Toward a digitally reconfigurable optical cloak

Technology News |
By Julien Happich



The proof-of-concept demonstration tricks the eyes into seeing what’s behind the cloaked object as if the light rays were directly passing through the “invisible” object. The cloak is reconfigurable in the sense that if the background changes, the output can be updated through another scan of the background area by the camera, with ray-tracing algorithms put into play to compute the right display rendering on the LCD so each micro-lens redirects the right colours in the right directions (the maths have to take into account the depth of the concealed zone).

Fig. 1: Cross section of a digital integral cloak showing two parallel 2D surfaces, with a few sample rays. The input “surface” (lens array and plate) captures input light rays. The output surface displays rays as if they passed through ambient space only (dashed lines). Superpixels, placed at the focusing plane of a lenslet, collect rays with the same position as the lens. These rays are then spatially separated into pixels, such that one ray angle (or “view”) maps to one pixel. Display (output) is the reverse of the detection scheme.

The thin, parallel semi-cylindrical micro-lenses then recreate multiple images of the background, hence perfecting the illusion regardless of the viewer’s position (a considerable improvement over a flat 2D rendering which would equate to intercalating a poster of the background).

Because the proof-of-concept experiment only used a camera mounted onto a rail for scanning the background, it took PhD student Joseph Choi and his advisor Professor of Physics John Howell several minutes to scan, process and update the image on the screen for every change in background.

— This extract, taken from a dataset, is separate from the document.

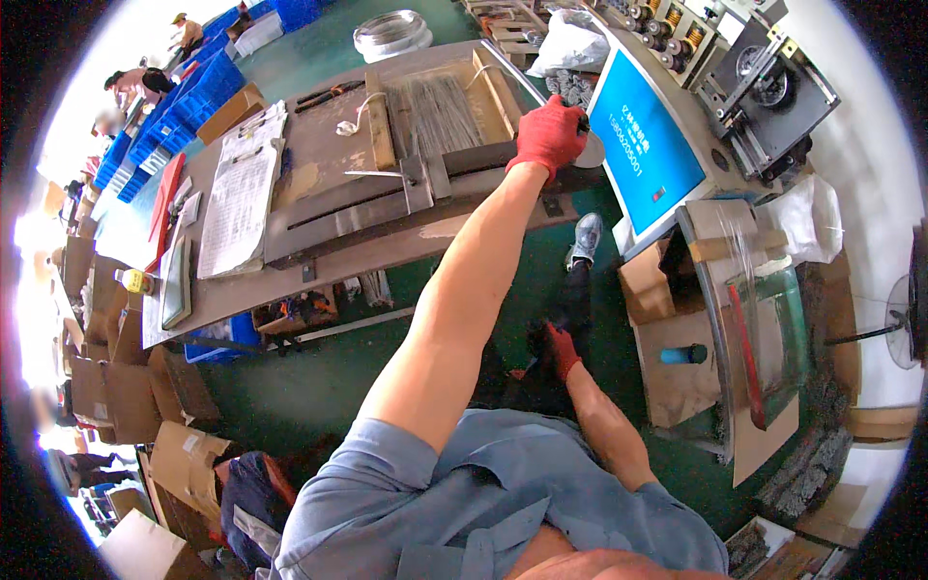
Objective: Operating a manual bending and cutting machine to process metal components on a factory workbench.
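- At one o'clock, the red-gloved left hand (551,138) is curled around a dark handle (584,124) beside the desk (324,126).
- At four o'clock, the right hand (562,350) hangs low; I cannot tell whether it holds anything.
- At twelve o'clock, thin metal wires (443,114) lie between wooden strips (379,135).

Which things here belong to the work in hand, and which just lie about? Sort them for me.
Likely in use:
- rod in the left hand
- wires
- bench

Seemingly just about:
- bottle
- cardboard box
- blue crates
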Action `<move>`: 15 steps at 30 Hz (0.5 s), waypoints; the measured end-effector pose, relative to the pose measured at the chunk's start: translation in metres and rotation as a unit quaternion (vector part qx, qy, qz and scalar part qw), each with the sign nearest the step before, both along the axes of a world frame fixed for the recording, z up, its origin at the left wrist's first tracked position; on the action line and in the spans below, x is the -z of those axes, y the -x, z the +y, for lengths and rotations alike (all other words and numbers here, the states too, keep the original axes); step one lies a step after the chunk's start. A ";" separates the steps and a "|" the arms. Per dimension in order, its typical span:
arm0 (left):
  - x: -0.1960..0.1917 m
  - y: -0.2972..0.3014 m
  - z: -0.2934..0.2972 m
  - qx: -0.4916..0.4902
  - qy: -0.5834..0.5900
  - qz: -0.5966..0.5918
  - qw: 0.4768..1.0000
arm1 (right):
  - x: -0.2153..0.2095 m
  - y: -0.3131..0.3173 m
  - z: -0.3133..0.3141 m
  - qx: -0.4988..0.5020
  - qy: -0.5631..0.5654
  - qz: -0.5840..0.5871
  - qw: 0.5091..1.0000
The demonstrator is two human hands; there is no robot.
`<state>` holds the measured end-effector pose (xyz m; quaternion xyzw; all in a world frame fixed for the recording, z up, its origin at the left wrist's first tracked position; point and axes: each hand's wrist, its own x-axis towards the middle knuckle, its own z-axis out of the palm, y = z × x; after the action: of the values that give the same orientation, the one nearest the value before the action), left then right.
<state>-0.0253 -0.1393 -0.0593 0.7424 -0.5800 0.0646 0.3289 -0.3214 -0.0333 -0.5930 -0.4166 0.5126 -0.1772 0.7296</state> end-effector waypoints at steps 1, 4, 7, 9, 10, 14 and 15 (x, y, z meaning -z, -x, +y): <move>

But in the future, Choi envisages that one side of the object to be concealed could be covered with a lenticular array of optical sensors, and a conformable lenticular display onto its other side showing the right pixels in all directions so as to show the background as if the object weren’t there. A fixed setup would only work as long as the object’s shape wouldn’t change, the geometry and spatial location of the optical sensors being taken into consideration in the mathematical model to compute which pixels to feed on the output display.


Pushing the concept further, the author concludes that the surface of the cloak could be discretized with so-called superpixels that could both detect and emit multiple discrete ray positions and angles. Combined with enough computational power, such a digital cloak could function in real-time for just any object shape, allowing for wearable and deformable cloaks. Increasing display resolutions and ever shrinking flexible sensor technologies could turn such an implementation into reality, Choi thinks.

Fig 2: Concept of an ideal spherically symmetric cloak with example rays (solid arrows) entering and exiting the cloak. Dashed arrows show how the rays appear to have traveled inside the cloak (where objects are invisible). Such a cloak would be omnidirectional.

The Rochester Digital Cloak is patent pending and the university is open for business to further its research into a commercial product.